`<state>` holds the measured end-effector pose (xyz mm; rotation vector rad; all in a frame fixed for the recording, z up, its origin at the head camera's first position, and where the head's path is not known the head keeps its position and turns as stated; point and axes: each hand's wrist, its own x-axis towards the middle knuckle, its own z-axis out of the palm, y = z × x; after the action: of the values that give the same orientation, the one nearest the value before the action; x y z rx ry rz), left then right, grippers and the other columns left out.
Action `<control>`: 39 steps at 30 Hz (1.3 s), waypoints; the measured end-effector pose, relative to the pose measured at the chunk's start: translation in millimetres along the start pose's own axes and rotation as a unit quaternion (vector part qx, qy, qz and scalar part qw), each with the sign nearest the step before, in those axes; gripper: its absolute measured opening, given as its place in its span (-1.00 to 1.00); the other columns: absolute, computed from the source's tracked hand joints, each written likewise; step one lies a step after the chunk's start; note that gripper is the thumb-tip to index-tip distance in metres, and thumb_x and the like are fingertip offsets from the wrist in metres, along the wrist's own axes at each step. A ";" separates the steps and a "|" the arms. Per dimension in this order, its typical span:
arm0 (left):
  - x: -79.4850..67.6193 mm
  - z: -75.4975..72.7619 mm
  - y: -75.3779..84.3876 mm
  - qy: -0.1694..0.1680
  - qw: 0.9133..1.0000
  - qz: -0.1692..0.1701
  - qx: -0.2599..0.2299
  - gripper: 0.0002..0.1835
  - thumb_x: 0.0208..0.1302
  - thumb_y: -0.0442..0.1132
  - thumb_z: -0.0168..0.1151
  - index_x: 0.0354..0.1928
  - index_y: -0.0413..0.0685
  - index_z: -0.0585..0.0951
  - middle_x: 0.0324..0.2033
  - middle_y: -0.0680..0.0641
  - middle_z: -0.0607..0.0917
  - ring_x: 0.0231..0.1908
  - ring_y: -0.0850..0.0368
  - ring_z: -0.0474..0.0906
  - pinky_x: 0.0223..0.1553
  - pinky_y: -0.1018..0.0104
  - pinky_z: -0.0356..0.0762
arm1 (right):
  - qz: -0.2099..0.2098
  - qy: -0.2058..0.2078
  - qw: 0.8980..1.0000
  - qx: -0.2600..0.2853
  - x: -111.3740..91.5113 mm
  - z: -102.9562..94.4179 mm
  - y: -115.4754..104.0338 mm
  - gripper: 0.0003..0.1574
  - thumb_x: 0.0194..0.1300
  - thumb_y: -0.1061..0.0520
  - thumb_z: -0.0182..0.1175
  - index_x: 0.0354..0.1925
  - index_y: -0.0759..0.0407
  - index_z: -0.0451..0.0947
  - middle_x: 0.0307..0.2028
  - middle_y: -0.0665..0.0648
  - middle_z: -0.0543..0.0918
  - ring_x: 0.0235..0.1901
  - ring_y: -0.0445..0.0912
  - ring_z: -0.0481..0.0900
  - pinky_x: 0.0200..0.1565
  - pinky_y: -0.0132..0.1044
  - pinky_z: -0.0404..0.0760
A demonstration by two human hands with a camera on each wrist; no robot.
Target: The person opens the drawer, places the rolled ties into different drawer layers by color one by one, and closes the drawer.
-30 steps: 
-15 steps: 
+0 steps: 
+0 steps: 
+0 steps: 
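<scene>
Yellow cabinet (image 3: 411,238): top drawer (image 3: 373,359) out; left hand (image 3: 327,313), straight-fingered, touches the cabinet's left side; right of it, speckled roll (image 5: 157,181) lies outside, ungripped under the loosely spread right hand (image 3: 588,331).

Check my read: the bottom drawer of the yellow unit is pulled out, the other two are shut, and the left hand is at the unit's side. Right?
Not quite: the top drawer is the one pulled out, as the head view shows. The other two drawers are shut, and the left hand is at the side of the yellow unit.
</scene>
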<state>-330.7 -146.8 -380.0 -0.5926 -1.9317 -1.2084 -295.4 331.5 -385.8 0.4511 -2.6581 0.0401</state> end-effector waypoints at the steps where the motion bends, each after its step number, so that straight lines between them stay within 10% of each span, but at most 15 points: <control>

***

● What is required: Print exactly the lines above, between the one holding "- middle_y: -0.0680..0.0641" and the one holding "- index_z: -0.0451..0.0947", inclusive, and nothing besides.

● Solution to the exercise:
  - middle_y: -0.0680..0.0641
  - middle_z: -0.0607..0.0917
  - ring_x: 0.0231..0.1908
  - ring_y: -0.0850..0.0368
  - ring_z: -0.0474..0.0906
  - pinky_x: 0.0223..0.1553
  - pinky_y: -0.1018..0.0104
  - pinky_z: -0.0356..0.0762
arm1 (right):
  - qz: -0.2099..0.2098
  - qy: -0.2058..0.2078
  - qw: 0.8980..1.0000
  - qx: -0.2600..0.2853
  - x: -111.3740..91.5113 mm
  - z: -102.9562..94.4179 mm
  - y: -115.4754..104.0338 mm
  - gripper: 0.0003..0.1574
  - thumb_x: 0.0194..0.1300
  - thumb_y: -0.1061..0.0520
  - thumb_z: -0.0182..0.1175
  - index_x: 0.0354..0.1925
  - index_y: -0.0759..0.0407
  - index_z: -0.0451..0.0947

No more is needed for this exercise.